Daha dün denilen zamanda birbirimizi kırma çalışmalarında bulunurken, bir an için bile ikimizde duraklamazken, ne yapıyorum diye bile düşünmezken, bugün sesimizin tonu sevgi dolu. Madem ki gün doğumunda gecenin karanlığı görünmüyor, niye tartışıyoruz diye üzülüyoruz. Bir diğer yönden bakma çalışması yapıldığında ise , madem sevgimiz bu kadar tedavi edici, niye tartışma anında tedavi başlamıyor?

Uçurtmanın kuyruğuna yüreğini bağlamış birisiyle tanıştım.
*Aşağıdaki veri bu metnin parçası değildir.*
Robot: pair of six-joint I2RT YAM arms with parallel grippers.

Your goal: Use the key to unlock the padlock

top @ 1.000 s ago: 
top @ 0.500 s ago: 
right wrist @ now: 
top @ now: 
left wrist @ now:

Gökyüzünde süzülmek uğruna, uçurtmanın havalanması için uygun zaman ve insanı beklemeyi kabul eden bir canlı. Bütün şartlar biraraya gelecek ve süzülecek. Önce bile şaşırmadım, hemen hem fikir oldum. Bizi mutlu edeceğini düşündüğümüz şeyler, bütün diğerleri için yanlış bile olsa yaşamalıyız.


Yaşayamadığımız zamanlar kimin hanesinden silinir?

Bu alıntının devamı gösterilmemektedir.